Akute lymphatische Leukämie (ALL) – Überblick

Die "State of the Art"-Diagnostik der akuten lymphatischen Leukämie (ALL) beruht auf einem Zusammenspiel der Methoden Zytomorphologie inklusive Zytochemie, Immunphänotypisierung, Chromosomenanalyse, FISH und Molekulargenetik.

Die Zytomorphologie gehört zusammen mit der Zytochemie in jedem Fall zur Standard-Diagnostik. Sie dient der Sicherung der Diagnose einer akuten Leukämie und der Abgrenzung gegenüber der AML. Bei Verlaufskontrollen unter Therapie ist die zytomorphologische Remissionsbeurteilung immer noch wichtig.

Die Immunphänotypisierung stellt einen weiteren sehr wichtigen Baustein in der ALL-Diagnostik dar. Neben der Sicherung der Diagnose ermöglicht sie über die Zytomorphologie hinaus die sichere Abgrenzung von der AML. Die Subtypisierung der ALL anhand des Immunphänotyps hat prognostische und therapeutische Bedeutung. Darüber hinaus kann zum Zeitpunkt der Diagnose ein sogenannter "Leukämie-assoziierter Immunphänotyp" (LAIP) bestimmt werden, welchen man zur Verlaufsbeobachtung unter Therapie nutzen kann („minimal residual disease“; MRD).

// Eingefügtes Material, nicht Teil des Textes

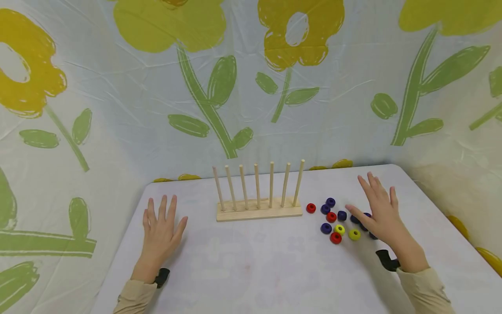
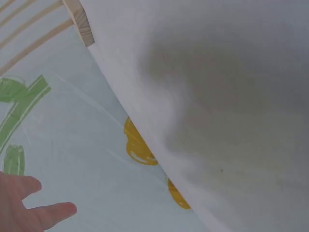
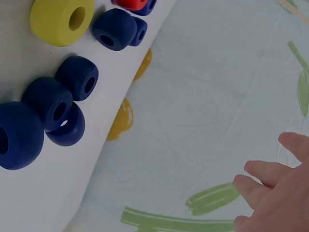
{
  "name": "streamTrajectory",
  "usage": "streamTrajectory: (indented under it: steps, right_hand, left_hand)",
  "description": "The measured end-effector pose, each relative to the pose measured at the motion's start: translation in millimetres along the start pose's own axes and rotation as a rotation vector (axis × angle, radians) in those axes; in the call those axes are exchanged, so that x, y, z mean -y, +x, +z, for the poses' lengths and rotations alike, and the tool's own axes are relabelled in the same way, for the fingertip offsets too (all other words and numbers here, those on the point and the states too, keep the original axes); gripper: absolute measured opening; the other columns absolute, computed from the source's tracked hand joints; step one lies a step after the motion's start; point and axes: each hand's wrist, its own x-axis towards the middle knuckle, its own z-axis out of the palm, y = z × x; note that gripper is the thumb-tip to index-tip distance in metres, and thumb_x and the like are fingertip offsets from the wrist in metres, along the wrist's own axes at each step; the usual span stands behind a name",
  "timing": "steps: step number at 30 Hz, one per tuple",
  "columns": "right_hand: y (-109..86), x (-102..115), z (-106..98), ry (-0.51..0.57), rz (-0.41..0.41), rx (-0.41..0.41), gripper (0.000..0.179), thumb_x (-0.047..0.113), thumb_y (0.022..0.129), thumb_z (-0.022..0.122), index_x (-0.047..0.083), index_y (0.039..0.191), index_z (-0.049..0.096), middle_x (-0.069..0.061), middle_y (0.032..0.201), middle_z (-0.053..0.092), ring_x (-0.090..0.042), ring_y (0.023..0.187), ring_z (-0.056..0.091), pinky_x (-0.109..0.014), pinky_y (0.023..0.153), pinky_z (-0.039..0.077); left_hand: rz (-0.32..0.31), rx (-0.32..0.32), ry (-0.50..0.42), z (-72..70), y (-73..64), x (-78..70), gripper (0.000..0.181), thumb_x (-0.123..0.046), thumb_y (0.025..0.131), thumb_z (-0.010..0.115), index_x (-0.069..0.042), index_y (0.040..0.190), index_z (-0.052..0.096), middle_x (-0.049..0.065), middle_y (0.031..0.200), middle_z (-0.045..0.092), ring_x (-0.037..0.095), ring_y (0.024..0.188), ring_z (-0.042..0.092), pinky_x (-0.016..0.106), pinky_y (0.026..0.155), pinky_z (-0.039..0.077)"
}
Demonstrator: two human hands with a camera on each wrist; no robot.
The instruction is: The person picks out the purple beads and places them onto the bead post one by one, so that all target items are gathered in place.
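Observation:
A wooden rack [image 1: 251, 214] with several upright bare pegs stands at the back middle of the table. Right of it lie loose beads: several blue ones, among them a blue bead [image 3: 76, 77], some red ones such as a red bead [image 1: 311, 208], and a yellow bead [image 1: 354, 230] beside another yellow one. My left hand [image 1: 158, 233] is held over the table left of the rack, fingers spread, holding nothing. Above the right-hand beads hovers my right hand [image 1: 381, 213], also spread and holding nothing; it hides part of some blue beads.
The white table [image 1: 243, 270] has rounded back corners. Behind it and at its sides hangs a cloth [image 1: 337, 96] printed with yellow flowers and green leaves. A black wrist strap piece [image 1: 387, 261] shows below the right hand, another [image 1: 162, 277] by the left wrist.

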Motion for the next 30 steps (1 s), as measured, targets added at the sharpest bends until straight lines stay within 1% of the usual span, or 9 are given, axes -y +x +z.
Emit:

Die klassische Chromosomenanalyse zur Bestimmung des Karyotyps der Leukämiezellen gehört heute bei jedem Patienten mit ALL zur Standard-Diagnostik. Der Karyotyp ist notwendig zur Klassifikation nach WHO; noch wichtiger aber ist die prognostische und somit therapeutische Bedeutung des zytogenetischen Befunds.

Mit der FISH-Analytik (Fluoreszenz-in-situ-Hybridisierung) lässt sich innerhalb von 24 Stunden das Vorliegen eines BCR-ABL1- oder MLL-Rearrangements nachweisen. Häufig wird die FISH-Untersuchung in Ergänzung zur klassischen Chromosomenanalyse eingesetzt, um dort nachgewiesene Aberrationen zu bestätigen und einen Ausgangsbefund für Verlaufskontrollen zum Nachweis von Resterkrankung unter Therapie zu erhalten. Zur detaillierten Aufklärung komplex aberranter Karyotypen kommt die 24-Farben-FISH-Methodik zum Einsatz.

Die Molekulargenetik dient dem Nachweis prognostisch und therapeutisch relevanter Fusionstranskripte und Mutationen. Die quantitative Real-time PCR stellt eine sehr sensitive Methode zum Nachweis von minimaler Resterkrankung dar. Sie kann auf der Basis von Fusionstranskripten oder klonalen Immunglobulin- und T-Zellrezeptor (TCR)-Genrearrangements durchgeführt werden.